Recep Tayyip Erdogan is due to return from Tunisia on Thursday evening after a four-day visit to North Africa.

Speaking in Tunis earlier, he acknowledged that police had used “excessive force” against activists at the original sit-in. But he said that a small group was now manipulating what had started as an environmental protest.

“Among the protesters, there are extremists, some of them implicated in terrorism,” he told reporters.

Recep Tayyip Erdogan also defended the urban development plan for Gezi Park.

“The project respects [Turkey’s] history, culture and environment,” he said.

“What we are doing is to protect the rights of the majority and to preserve the beauty of Istanbul.”

Thousands of anti-government protesters are gathering in Istanbul's Taksim Square, ahead of the return of PM Recep Tayyip Erdogan from a North African tour

Thousands of anti-government protesters are gathering in Istanbul’s Taksim Square, ahead of the return of PM Recep Tayyip Erdogan from a North African tour

The economic response to the remarks was swift, with the stock market dropping nearly 5% after the prime minister’s announcement.

Since the protests erupted, four people including a police officer are reported to have died, thousands have been injured and hundreds arrested in the unrest.

Among those detained were seven foreigners from France, Germany, Greece, Iran and the US, Turkey confirmed on Thursday.

Protesters accuse Recep Tayyip Erdogan’s government of becoming increasingly authoritarian and trying to impose conservative Islamic values on a secular state.

His ruling Justice and Development Party has governed Turkey since 2002, winning a series of election victories.

Earlier this week, Deputy PM Bulent Arinc apologized for police violence in the original protest at Gezi Park.

He also met representatives from a protest group calling itself the Taksim Solidarity Platform (TSP).
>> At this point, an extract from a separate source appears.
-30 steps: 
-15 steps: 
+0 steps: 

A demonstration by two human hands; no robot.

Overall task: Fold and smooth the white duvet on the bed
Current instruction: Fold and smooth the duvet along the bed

The collective presented a list of demands, which included the dismissal of police chiefs, a ban on the use of tear gas, the release of detained protesters, the sacking of Istanbul’s governor, and the scrapping of the plans for the redevelopment of Gezi Park.

Opponents of the plan say the park is one of the few green areas left in central Istanbul.

But Recep Tayyip Erdogan has repeatedly said the project would go ahead, and that the historic Ottoman-era military barracks would be rebuilt on the site as planned.

The protests come as Turkey prepares to host an international conference focused on its relations with the EU on Friday.

Recep Tayyip Erdogan is to make the opening speech at the event, which will be attended by the EU’s Commissioner for enlargement, Stefan Rule, British ex-foreign minister Jack Straw and representatives from other member states.

France earlier condemned Turkey’s heavy-handed police response to the protests.

Negotiations with the EU have stalled in recent years because of concerns over freedom of speech, treatment of religious minorities, women’s and children’s rights, civilian control of the military and long-running tensions with Cyprus.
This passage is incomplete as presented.